→ **Exercise description**: Starting with the line that contains "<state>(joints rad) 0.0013" and stopping after the line that contains "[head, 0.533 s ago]", copy the entries below exactly. Include nothing else.
>>>>
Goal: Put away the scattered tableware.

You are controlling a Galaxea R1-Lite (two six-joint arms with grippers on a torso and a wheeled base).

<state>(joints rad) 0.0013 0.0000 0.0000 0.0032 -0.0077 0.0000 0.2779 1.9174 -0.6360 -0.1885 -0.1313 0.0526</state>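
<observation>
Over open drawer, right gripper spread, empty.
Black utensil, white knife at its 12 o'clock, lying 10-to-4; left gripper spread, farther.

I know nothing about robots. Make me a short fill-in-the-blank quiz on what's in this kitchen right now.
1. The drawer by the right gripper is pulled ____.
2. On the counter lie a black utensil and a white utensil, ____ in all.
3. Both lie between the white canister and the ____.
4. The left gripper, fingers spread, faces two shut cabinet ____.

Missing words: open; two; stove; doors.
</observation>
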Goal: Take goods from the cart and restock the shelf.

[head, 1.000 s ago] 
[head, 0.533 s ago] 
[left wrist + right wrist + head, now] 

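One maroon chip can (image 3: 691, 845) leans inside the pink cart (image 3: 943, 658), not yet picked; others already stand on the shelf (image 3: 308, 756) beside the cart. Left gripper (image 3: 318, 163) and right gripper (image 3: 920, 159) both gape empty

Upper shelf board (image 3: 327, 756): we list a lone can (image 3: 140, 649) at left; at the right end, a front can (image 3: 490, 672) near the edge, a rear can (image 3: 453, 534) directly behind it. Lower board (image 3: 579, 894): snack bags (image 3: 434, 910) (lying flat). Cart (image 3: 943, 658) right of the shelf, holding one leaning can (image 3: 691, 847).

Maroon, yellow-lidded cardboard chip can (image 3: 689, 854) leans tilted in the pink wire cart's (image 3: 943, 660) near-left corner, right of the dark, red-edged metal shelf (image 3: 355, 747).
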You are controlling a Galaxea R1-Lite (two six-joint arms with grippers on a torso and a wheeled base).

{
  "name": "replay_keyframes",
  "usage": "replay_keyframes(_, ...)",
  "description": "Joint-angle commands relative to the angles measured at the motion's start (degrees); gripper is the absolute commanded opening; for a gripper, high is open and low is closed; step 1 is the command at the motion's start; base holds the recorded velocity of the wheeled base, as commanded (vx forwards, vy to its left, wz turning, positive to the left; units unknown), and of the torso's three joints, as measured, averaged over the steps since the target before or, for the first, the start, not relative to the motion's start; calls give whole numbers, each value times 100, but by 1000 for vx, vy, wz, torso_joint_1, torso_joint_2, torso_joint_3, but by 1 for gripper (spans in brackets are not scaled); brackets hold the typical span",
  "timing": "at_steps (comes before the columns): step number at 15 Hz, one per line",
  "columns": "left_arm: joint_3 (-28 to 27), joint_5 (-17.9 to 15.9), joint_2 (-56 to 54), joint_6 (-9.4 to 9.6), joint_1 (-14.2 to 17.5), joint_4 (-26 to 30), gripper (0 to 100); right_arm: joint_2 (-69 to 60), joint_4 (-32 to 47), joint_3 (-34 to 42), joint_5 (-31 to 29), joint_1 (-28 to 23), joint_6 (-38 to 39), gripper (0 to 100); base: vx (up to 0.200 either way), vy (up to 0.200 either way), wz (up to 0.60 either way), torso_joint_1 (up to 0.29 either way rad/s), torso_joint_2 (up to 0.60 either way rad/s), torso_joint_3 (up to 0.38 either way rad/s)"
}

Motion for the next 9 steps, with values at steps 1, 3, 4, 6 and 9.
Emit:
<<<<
→ **Solved exercise**:
<state>(joints rad) 0.0013 0.0000 0.0000 0.0032 -0.0077 0.0000 0.2779 1.9174 -0.6360 -0.1885 -0.1313 0.0526</state>
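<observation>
Over open drawer, right gripper spread, empty.
Black utensil, white knife at its 12 o'clock, lying 10-to-4; left gripper spread, farther.

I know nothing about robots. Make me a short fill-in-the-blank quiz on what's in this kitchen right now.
1. The drawer by the right gripper is pulled ____.
2. On the counter lie a black utensil and a white utensil, ____ in all.
3. Both lie between the white canister and the ____.
4. The left gripper, fingers spread, faces two shut cabinet ____.

Missing words: open; two; stove; doors.
</observation>
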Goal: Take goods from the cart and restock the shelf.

[head, 1.000 s ago] 
[head, 0.533 s ago] 

This completes the output.